Experimental study of thermal plumes generated by a cluster of high-rise compact buildings under moderate background wind conditions

When background wind is moderate, urban environment may face great challenges as removal ability of airborne pollutants, anthropogenic heat and moisture reduces. Under this condition, buoyancy-driven flow can break the dominant role of the background wind and affect the urban environment greatly. Knowledge of buoyant flow dynamics is essential for understanding urban wind/thermal environment and related pollutant transport. As one important buoyant flow, thermal plumes generated by a cluster of high-rise compact buildings are modelled using a laboratory water channel in this study. Flow similarity, when the buoyancy is prominent, is well satisfied. Mean flows, turbulent statistics, and rising features under different Froude (Fr) numbers are systematically explored by two-dimensional particle image velocimetry (PIV) technique.
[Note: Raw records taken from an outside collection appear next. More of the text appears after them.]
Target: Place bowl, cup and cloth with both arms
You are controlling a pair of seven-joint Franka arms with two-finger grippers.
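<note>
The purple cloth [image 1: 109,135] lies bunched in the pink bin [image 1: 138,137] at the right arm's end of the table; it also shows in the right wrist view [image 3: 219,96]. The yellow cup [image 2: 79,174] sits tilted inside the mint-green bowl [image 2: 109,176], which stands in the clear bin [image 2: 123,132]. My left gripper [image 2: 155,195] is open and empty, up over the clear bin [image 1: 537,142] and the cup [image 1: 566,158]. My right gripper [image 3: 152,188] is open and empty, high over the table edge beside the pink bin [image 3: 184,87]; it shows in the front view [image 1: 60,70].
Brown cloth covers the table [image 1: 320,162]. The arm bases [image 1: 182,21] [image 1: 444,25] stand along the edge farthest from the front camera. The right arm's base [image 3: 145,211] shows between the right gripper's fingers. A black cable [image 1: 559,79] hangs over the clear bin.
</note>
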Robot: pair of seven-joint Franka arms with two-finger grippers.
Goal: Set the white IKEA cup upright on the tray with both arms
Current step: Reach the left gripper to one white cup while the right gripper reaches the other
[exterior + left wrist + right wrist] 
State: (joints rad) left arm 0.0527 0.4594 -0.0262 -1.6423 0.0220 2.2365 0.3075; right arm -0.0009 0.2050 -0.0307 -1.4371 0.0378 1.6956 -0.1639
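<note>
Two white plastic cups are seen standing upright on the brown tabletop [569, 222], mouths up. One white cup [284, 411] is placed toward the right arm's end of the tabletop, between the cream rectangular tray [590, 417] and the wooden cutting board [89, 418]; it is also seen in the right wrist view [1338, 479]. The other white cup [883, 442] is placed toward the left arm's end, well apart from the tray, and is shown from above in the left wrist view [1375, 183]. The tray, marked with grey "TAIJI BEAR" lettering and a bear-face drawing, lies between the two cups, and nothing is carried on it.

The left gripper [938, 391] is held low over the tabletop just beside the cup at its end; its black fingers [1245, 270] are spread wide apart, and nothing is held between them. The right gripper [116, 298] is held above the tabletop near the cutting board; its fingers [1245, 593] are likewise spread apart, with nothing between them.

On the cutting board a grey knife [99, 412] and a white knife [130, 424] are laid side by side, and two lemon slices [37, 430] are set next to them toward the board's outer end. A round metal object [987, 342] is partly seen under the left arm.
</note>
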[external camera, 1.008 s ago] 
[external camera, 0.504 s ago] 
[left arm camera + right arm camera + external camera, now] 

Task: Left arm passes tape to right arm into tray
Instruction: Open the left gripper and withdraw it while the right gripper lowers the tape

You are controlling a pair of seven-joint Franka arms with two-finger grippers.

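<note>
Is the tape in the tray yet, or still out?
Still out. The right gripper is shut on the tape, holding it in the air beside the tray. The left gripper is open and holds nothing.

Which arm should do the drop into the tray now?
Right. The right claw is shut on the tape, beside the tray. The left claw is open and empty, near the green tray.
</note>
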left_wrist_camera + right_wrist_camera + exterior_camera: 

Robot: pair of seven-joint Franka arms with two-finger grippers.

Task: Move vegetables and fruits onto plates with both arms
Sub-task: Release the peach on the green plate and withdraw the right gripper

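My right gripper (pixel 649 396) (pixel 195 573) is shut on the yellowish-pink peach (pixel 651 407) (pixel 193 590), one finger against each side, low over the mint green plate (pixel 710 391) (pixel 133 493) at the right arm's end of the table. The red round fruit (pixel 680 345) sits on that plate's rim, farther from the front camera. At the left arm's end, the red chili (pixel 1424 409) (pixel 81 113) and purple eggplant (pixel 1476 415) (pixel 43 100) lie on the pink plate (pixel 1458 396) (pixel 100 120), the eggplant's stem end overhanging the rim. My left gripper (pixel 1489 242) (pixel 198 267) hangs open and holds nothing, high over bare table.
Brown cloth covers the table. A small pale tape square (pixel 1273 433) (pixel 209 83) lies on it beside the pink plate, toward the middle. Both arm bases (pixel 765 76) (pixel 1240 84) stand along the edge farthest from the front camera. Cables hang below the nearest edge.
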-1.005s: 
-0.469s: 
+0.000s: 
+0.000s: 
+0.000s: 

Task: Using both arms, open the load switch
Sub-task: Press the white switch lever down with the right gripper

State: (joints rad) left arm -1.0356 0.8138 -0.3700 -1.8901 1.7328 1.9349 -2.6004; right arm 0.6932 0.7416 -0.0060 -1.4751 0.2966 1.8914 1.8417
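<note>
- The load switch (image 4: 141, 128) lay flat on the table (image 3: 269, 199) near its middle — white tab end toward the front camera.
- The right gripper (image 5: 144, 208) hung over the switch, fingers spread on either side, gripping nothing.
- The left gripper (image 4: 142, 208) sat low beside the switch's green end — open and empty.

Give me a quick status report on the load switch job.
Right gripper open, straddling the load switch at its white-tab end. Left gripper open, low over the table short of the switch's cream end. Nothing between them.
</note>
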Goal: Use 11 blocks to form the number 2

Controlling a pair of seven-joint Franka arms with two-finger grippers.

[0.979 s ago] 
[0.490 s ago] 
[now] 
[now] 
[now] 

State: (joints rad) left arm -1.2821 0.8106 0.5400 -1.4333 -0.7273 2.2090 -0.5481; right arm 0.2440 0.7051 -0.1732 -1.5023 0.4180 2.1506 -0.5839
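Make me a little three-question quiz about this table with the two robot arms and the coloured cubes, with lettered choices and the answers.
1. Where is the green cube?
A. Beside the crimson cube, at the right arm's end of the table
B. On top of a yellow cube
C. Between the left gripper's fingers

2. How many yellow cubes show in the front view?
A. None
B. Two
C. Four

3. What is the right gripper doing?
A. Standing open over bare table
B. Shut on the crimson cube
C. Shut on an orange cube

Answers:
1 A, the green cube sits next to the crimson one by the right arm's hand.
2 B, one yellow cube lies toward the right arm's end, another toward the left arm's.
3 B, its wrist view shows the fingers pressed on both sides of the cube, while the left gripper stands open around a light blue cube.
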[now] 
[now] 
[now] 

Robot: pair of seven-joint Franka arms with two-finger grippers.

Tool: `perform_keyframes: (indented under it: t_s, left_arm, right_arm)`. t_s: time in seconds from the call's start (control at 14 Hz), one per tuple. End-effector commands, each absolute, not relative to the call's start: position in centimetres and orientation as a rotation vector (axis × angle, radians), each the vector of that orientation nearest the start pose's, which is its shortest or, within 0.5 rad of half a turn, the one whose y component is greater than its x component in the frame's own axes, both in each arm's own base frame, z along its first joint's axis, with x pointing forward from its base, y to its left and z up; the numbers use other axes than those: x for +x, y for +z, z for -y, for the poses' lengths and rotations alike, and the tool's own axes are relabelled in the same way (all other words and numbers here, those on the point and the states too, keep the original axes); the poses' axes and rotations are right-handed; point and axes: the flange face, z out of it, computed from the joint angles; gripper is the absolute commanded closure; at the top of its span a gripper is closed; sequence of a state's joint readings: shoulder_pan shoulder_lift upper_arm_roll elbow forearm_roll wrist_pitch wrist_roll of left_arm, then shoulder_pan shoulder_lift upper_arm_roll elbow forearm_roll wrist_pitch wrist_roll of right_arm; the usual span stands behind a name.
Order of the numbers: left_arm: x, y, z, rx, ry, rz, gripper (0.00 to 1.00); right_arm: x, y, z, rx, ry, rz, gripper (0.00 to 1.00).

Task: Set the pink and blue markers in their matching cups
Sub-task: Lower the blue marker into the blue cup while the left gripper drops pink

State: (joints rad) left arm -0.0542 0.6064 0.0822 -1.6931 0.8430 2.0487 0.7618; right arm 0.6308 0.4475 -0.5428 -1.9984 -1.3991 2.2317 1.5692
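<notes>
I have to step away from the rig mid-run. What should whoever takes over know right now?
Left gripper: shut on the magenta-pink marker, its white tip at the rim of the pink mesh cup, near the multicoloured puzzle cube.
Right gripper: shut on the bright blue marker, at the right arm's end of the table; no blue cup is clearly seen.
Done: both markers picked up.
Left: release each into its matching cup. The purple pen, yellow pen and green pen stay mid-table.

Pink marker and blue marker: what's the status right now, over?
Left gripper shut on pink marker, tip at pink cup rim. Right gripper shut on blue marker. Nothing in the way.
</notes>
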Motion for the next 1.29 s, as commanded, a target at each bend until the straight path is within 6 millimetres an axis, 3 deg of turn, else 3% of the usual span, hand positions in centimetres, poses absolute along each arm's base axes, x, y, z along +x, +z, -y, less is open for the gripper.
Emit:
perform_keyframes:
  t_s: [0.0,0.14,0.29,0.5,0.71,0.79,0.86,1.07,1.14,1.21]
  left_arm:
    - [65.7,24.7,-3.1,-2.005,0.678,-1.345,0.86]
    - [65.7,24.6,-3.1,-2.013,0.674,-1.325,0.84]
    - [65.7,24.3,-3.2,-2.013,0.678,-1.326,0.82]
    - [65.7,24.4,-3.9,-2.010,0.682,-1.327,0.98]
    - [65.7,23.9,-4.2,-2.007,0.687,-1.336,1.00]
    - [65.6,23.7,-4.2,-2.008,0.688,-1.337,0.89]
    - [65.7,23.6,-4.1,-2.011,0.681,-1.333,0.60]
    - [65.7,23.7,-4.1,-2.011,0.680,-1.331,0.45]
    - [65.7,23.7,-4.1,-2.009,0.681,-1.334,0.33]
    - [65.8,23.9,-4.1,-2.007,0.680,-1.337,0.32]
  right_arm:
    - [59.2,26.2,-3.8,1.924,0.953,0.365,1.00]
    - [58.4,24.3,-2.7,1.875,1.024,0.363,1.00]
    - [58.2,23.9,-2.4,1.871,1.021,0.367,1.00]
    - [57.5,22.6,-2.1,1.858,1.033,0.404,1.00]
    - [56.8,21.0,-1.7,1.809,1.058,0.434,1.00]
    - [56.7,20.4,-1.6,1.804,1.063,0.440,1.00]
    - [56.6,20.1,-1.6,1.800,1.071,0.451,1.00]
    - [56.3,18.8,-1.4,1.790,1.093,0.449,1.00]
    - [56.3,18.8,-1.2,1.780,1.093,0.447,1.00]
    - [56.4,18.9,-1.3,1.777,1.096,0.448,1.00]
Overall, the transition of buoyancy-dominated and wind-dominated flow dynamics is observed when Fr number varies. For horizontal and vertical velocity components, peak magnitude and position are quantitatively determined on four building poles. Fr number obviously changes the relative magnitude of v-peak among four poles. Turbulence statistics, including velocity variance, turbulence kinetic energy, power spectral density, turbulent momentum flux, and turbulence production, are systematically analyzed, which show consistent results. As Fr number decreases, the plume mixing is enhanced. When particularly aiming at the plume region, smaller Fr numbers usually make the maximum velocities occur more in the plume central part rather than the boundaries. A quantitative rational function is given to describe the relation between Fr number and the rising angle, as a = 8.76/(Fr_q + 0.097).